David Goldman/AP Photo
Rachel Taylor holds a buckskin satchel filled with the ashes of her son, Kyle “Little Crow” Domrese, pictured at right, who died of an overdose, as she sits in their home in Bemidji, Minnesota, November 17, 2021.
According to the Centers for Disease Control’s National Center for Health Statistics, life expectancy in the U.S. dropped 1.8 years from 2019 to 2020, the largest single-year drop since national statistics were made available in 1933. The U.S. totaled 3,383,729 registered deaths, more than 500,000 higher than the year before. And that’s not even the worst statistic from the newly released mortality data.
Death rates for every age group 15 years and over increased from 2019 to 2020. The increase continues across men and women, regardless of race. However, rates sharply rose most among Black and Latino men.
While heart disease and cancer remained the leading causes of death in the U.S., COVID-19 took the third spot. The actual numbers could be worse than what the data reflects, according to public-health experts.
USA Today reported this week that, as the virus ripped across our health care infrastructure, it also exploited our outdated and decentralized data-tracking processes for recording deaths. USA Today’s investigation uncovered that nearly one million more Americans died in 2020 and 2021.

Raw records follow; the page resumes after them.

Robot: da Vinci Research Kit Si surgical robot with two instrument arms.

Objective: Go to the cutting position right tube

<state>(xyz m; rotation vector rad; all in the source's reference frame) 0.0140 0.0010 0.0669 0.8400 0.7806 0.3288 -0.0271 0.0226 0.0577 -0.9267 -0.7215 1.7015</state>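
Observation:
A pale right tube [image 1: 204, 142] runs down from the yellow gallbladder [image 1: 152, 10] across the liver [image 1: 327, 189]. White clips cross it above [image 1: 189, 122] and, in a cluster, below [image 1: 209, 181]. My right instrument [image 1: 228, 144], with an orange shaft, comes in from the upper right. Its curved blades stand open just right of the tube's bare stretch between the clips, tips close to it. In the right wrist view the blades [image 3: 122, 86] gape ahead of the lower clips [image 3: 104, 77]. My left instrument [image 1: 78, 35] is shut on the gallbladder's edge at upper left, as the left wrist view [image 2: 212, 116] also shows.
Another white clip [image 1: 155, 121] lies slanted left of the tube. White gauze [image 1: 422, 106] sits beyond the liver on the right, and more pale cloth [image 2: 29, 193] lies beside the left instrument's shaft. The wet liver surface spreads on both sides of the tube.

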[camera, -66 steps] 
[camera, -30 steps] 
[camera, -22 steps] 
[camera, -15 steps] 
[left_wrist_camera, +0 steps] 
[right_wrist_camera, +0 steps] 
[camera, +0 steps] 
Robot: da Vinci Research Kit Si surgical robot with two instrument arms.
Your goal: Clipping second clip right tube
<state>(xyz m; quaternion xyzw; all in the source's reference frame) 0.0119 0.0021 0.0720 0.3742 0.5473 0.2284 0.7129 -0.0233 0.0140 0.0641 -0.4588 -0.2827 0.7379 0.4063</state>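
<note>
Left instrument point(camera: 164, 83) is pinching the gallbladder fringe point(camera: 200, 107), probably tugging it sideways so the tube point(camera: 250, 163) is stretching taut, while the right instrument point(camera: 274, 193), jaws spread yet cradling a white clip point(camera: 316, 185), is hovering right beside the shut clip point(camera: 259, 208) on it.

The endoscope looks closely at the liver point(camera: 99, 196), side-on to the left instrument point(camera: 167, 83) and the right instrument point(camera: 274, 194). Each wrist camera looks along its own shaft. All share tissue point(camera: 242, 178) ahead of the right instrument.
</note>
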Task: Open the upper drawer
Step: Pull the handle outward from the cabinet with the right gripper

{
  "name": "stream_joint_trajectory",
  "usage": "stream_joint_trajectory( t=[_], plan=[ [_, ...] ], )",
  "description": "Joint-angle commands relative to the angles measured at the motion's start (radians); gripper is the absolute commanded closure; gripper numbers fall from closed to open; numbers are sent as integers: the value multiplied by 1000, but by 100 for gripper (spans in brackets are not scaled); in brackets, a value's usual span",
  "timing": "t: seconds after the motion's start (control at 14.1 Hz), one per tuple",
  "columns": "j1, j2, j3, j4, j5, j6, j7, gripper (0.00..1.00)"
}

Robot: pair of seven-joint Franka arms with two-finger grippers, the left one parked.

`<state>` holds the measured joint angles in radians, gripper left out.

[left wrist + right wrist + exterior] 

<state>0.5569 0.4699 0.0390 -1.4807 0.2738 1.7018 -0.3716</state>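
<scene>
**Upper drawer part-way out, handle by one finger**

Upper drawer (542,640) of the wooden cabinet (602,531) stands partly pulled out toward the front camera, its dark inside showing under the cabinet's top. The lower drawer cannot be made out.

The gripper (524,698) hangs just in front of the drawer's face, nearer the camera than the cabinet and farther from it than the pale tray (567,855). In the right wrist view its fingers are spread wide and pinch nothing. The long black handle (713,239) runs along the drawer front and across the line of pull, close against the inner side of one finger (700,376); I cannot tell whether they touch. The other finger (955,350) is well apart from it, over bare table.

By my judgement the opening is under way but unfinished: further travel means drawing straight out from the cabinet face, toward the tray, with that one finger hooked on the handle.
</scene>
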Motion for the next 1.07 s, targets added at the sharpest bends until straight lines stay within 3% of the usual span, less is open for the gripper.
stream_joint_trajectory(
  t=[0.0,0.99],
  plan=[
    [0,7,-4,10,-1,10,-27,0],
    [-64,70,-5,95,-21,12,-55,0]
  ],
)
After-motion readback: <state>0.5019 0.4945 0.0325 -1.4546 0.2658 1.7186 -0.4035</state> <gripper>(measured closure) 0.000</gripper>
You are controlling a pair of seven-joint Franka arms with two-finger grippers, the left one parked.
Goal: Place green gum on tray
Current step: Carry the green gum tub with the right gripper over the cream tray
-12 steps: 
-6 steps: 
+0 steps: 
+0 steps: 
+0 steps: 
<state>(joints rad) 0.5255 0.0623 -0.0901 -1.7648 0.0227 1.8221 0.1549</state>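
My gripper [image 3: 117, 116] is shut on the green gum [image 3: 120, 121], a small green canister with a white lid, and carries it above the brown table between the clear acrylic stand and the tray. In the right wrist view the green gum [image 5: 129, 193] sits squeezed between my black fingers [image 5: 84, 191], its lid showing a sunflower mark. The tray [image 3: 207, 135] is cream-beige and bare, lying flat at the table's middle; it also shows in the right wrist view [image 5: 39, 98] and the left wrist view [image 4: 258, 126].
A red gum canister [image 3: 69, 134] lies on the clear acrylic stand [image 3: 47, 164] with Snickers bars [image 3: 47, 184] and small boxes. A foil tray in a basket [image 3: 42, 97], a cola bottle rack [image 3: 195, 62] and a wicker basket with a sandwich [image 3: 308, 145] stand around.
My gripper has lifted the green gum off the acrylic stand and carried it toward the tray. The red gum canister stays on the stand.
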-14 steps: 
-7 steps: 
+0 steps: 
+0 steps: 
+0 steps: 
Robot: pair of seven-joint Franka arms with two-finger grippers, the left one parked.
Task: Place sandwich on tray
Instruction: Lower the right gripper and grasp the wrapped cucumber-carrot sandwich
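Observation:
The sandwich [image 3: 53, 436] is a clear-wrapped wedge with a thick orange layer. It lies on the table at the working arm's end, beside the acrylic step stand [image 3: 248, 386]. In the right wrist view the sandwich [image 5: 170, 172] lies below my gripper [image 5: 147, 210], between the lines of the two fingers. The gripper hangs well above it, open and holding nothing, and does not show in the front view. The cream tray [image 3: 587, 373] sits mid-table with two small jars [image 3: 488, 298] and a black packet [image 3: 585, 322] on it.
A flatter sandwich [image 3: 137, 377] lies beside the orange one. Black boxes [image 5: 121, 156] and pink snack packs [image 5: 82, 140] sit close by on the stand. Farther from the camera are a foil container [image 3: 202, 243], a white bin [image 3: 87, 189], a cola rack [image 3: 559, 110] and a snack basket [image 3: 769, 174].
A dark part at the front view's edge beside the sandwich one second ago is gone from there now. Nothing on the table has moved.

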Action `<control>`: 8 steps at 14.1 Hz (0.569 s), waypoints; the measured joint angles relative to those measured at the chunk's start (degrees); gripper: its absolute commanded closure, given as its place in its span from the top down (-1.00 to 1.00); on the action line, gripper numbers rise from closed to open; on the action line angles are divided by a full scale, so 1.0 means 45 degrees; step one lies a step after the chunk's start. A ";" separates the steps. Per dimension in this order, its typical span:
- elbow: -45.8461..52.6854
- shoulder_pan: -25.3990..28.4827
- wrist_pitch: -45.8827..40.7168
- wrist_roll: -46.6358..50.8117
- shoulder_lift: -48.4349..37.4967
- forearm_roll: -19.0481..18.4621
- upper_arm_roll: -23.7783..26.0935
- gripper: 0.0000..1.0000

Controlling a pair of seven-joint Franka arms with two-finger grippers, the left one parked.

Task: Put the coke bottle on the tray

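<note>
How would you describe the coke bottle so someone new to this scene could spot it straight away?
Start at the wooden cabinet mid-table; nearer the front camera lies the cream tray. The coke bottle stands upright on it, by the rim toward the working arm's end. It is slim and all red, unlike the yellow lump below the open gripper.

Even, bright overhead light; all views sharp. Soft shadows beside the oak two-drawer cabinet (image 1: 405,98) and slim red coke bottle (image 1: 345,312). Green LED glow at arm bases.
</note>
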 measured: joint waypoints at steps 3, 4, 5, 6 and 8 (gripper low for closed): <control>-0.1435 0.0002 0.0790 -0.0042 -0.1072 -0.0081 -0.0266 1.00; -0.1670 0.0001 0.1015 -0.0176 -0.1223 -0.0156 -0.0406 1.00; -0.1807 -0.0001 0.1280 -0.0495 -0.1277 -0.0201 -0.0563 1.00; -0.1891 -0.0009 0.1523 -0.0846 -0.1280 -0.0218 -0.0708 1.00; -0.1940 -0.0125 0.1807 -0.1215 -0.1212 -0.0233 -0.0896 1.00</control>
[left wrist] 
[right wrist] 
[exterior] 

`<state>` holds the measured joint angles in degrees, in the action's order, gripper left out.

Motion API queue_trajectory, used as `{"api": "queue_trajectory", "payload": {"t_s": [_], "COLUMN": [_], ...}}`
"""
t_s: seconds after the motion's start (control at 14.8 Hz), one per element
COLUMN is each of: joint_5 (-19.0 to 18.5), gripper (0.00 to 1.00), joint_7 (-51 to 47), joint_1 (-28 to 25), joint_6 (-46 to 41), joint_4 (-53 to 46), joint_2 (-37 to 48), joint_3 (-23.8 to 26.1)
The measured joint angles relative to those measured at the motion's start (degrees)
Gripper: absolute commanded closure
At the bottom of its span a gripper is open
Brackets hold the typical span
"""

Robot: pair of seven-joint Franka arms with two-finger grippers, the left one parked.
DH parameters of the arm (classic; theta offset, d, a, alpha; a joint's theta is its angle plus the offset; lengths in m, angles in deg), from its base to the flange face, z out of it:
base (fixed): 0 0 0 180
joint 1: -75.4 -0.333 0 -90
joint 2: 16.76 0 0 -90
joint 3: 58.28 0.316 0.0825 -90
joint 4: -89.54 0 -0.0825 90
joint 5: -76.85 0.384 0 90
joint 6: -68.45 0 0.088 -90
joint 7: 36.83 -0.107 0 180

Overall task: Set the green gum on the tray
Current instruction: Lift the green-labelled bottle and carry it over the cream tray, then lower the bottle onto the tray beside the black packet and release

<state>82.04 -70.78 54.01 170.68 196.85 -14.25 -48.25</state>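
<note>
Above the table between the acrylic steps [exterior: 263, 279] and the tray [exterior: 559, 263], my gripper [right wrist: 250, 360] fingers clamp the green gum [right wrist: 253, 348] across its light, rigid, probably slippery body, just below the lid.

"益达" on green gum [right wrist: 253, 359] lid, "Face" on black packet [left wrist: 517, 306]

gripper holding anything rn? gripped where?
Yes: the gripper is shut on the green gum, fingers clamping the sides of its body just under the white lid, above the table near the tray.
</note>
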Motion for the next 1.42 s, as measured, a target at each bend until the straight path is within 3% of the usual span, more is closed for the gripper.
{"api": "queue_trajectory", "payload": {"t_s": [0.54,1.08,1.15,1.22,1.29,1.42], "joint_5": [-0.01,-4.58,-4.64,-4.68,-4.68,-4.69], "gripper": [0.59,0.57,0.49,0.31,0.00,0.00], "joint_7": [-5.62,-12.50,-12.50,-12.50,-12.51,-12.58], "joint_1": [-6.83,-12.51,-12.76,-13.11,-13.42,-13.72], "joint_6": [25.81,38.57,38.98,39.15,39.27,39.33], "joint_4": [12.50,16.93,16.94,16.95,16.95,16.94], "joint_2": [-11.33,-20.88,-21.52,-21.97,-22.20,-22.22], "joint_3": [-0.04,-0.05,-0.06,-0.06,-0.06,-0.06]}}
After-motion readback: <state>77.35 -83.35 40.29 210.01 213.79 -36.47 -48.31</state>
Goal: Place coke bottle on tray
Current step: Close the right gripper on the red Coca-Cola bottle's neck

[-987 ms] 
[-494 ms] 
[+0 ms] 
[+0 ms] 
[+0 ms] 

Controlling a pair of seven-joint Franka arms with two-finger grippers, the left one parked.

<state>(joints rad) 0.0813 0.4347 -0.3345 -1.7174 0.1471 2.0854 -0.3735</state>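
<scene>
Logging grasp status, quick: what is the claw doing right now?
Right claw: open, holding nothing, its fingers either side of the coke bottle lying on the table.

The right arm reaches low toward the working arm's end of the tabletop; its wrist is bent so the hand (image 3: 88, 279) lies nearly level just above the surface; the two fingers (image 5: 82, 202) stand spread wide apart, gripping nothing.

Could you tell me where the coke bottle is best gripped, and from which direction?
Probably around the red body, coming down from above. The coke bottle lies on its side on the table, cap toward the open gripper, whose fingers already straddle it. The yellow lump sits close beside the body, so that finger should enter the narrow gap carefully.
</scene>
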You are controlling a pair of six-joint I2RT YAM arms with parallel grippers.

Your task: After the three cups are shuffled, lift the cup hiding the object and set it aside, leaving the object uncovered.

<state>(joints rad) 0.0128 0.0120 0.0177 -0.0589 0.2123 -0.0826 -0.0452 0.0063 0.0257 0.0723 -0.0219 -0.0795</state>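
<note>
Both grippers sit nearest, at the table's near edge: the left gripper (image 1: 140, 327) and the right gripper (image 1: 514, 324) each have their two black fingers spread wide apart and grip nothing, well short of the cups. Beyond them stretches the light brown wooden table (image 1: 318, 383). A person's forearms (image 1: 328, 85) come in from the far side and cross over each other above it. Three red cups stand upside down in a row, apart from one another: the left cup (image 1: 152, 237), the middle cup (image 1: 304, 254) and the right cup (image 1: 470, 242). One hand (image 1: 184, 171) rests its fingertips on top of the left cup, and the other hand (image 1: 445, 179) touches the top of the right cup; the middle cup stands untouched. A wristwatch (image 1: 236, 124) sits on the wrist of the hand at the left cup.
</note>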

Among the excess deaths, 195,000 could be untracked cases of COVID-19 due to the virus’s symptoms being similar to complications from diseases such as asthma, diabetes, hypertension, and Alzheimer’s. It doesn’t necessarily suggest malicious intent perpetrated by medical examiners and coroners juking the statistics, just a continuation of overwhelmed and overencumbered workers in the medical field.
Thankfully, with what we know so far about the omicron variant data from South Africa, this seems to be the least deadly variant so far, despite case counts peaking past previous spikes. We’ll have to see how it unfolds, and whether increased transmissibility despite lower severity translates to more overall hospitalizations and deaths.
But another crisis simmers below.
Fentanyl overdoses are now the number one killer among 18-45-year-olds. Suicidal ideation is at its highest rate on record among young people. And I cannot think of a single person on the national stage addressing that issue with the seriousness it deserves. This year, I’ve seen more young men I grew up with pass from either suicide or drug overdose than any other previous year.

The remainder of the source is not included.